> **Description of the task**
Scan the listing for the word "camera" and give the number of lines where it appears, with no other text.

━━━━━━━━━━━━━━━━━━━━━━━━━━━━━━

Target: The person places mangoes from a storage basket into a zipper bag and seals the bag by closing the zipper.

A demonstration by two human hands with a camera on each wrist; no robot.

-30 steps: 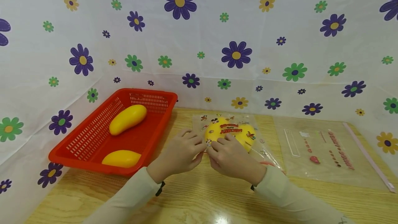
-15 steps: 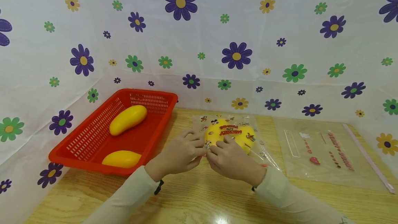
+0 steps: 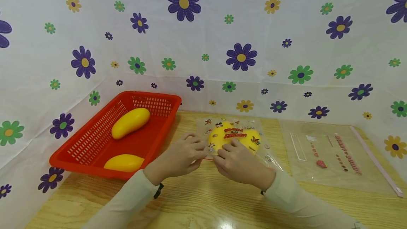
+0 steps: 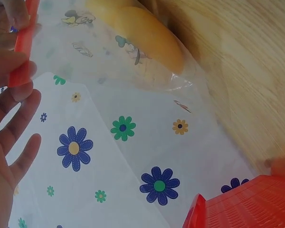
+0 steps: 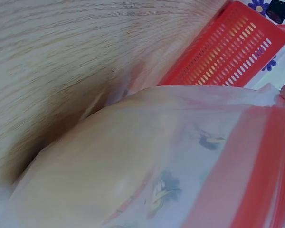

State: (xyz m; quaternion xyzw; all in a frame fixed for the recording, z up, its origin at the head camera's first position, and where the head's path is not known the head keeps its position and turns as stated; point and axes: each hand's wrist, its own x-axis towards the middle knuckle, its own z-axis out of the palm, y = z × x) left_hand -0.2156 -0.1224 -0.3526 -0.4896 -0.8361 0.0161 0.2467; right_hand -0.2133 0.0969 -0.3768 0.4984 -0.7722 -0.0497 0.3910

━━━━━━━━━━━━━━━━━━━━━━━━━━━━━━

> **Exercise result**
2